Husavik est un village très mignon niché dans un fjörd avec les montagnes enneigées en toile de fond. Nous visitons d'abord l'église (chauffée !), puis le musée (un peu fourre-tout), la bibliothèque située au même endroit et la librairie où nous pouvons admirer une jolie petite demoiselle qui apparemment adore faire du vélo !

En sortant de la ville nous empruntons une petite route qui nous permet de profiter d'un très beau point de vue sur l'île de Lundey. Après, plus rien ! L'horizon n'est plus du tout bouché. Là, nous voyons aussi une espèce de vieux camion entouré de bassins d'eau chaude... un panneau indique que c'est pour les personnes atteintes de psoriasis ou de maladies de peau... Terrible !

Nous reprenons la route vers la péninsule de Tjornes pour aller le plus près possible du cercle polaire.

Là nous découvrons un site fantastique et encore préservé. L'eau est pure et transparente : nous pouvons y voir des algues et des méduses. Tout est silence. Il n'y a que le vent et les cris des oiseaux. D'un seul coup, nous apercevons 1 macareux, puis 2, 3,... Nous essayons d'en prendre quelques uns en photo.

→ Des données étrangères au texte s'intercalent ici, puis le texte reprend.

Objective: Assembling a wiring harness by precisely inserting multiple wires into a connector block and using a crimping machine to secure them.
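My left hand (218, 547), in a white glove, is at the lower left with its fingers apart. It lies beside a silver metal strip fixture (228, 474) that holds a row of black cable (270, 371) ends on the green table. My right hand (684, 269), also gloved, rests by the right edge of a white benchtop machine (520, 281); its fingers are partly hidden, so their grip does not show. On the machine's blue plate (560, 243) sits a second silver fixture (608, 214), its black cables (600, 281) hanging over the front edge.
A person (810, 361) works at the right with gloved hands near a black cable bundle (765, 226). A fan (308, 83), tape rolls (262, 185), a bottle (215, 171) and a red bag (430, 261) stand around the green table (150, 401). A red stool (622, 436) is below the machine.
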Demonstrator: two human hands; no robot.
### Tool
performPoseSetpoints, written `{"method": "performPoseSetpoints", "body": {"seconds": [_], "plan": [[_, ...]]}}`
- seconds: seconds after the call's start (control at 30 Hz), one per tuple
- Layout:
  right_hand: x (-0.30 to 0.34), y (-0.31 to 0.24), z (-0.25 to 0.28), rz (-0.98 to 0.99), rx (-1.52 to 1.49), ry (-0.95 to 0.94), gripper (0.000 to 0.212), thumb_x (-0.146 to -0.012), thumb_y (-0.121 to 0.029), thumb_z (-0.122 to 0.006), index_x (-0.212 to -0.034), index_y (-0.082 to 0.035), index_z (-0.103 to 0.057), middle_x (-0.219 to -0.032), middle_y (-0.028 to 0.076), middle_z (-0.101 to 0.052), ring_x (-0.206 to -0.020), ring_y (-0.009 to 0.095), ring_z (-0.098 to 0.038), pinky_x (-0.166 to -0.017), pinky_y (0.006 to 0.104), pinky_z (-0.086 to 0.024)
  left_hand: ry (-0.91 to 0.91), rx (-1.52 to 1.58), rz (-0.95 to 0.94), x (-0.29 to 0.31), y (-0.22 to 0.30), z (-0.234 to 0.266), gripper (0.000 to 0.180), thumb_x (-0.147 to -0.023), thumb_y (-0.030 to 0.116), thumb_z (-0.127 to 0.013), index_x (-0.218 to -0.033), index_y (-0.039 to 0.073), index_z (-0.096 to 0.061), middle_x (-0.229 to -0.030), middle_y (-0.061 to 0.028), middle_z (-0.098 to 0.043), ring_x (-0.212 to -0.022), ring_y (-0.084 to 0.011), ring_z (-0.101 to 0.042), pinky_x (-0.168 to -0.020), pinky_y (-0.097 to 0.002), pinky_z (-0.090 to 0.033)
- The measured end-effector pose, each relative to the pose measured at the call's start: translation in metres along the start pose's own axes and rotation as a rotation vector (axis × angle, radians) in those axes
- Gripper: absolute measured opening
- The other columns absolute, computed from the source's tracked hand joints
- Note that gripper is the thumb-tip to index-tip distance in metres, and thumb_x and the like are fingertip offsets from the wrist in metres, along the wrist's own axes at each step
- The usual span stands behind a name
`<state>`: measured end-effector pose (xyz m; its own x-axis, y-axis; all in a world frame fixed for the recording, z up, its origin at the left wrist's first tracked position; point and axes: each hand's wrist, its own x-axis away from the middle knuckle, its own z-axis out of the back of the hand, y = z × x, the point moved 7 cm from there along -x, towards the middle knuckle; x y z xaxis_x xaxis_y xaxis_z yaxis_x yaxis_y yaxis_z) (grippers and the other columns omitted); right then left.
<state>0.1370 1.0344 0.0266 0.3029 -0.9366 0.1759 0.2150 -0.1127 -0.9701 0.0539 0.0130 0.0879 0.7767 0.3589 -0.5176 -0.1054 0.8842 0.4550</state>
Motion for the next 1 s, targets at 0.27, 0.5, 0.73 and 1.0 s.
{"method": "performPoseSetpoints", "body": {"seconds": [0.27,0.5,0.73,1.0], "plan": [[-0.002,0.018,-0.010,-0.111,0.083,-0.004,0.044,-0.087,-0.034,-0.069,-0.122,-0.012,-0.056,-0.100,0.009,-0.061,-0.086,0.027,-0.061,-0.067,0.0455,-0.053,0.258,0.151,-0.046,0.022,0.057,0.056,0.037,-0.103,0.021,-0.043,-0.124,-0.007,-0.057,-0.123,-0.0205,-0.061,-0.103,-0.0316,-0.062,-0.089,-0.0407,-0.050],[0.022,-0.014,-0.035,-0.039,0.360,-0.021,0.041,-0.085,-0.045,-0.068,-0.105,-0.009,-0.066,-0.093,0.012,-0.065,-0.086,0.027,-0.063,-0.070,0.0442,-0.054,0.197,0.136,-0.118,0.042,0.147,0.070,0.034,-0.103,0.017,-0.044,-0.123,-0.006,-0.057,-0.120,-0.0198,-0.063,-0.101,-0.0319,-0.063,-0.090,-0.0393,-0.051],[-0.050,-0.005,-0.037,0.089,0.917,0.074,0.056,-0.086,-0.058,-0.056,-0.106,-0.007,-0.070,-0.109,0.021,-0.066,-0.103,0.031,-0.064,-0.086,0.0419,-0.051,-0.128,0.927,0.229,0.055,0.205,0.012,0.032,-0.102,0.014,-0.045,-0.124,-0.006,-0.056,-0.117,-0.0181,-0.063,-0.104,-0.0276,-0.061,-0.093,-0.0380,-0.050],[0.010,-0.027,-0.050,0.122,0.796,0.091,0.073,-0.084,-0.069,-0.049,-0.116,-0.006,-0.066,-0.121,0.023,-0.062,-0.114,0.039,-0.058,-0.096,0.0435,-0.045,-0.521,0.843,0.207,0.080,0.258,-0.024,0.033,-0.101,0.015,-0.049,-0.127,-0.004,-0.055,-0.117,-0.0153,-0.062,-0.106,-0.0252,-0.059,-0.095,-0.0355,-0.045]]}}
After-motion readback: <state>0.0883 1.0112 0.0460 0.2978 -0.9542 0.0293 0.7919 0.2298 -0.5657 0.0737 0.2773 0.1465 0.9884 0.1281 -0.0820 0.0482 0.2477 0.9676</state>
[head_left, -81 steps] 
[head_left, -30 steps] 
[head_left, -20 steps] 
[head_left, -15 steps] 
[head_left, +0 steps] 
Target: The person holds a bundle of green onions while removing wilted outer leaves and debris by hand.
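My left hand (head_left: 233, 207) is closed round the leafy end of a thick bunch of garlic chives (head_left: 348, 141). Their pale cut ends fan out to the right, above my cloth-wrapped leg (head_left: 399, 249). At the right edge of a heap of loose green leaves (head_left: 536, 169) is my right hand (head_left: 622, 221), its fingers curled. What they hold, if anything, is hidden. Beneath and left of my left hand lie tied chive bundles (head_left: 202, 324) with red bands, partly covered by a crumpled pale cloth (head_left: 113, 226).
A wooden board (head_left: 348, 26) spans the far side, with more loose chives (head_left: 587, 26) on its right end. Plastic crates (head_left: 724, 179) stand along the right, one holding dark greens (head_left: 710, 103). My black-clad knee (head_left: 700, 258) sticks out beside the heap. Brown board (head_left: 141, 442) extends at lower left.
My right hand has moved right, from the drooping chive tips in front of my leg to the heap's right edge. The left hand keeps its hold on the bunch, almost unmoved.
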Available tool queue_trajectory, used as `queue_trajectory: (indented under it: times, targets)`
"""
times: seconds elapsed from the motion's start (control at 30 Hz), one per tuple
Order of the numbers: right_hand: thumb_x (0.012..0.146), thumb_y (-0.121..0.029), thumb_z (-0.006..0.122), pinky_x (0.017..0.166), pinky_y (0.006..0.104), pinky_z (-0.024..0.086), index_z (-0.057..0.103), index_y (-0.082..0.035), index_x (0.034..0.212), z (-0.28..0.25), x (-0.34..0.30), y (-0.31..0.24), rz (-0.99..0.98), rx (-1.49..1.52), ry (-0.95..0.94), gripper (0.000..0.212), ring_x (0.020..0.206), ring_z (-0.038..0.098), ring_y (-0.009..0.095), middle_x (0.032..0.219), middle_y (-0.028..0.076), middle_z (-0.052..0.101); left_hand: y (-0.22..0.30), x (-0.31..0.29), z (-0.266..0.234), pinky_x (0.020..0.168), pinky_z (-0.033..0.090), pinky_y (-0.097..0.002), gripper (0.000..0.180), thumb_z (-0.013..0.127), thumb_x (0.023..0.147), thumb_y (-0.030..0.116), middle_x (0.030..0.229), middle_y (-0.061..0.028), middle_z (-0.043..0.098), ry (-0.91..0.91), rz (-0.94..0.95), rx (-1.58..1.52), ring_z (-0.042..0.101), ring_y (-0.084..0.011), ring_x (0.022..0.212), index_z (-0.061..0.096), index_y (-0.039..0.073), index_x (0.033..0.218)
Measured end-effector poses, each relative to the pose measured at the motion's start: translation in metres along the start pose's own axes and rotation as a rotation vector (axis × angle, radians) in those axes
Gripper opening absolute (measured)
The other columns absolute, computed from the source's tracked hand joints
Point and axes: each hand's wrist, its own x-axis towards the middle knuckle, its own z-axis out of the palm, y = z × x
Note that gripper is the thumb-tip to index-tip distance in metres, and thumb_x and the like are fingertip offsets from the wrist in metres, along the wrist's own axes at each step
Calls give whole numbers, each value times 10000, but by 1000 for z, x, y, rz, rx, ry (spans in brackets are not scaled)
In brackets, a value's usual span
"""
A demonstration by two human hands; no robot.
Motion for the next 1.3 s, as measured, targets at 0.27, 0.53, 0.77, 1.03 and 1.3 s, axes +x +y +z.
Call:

L'étape suivante est Asbyrgi et le fer à cheval (canyon du cheval d'Odin). C'est joli mais moins exaltant car le site est très fréquenté par les touristes et les promenades manquent un peu de sel !

Nous quittons rapidement l'endroit et nous nous engageons sur la piste difficile qui mène aux chutes de Hollargilfoss, Dettifoss et Selfoss. Là encore nous en prenons plein les yeux. C'est géant !

Nous reprenons une route très fatiguante jusqu'à notre hôtel (essentiellement de la piste). Nous nous arrêtons entre temps à Egillstadir pour acheter un peu de nourriture à grignoter : un mélange de crème fraîche et de légumes (Voga idyfa med Kryddblöndu), des chips Maarud et des gâteaux secs Kanilsnudar (Kex smidjan).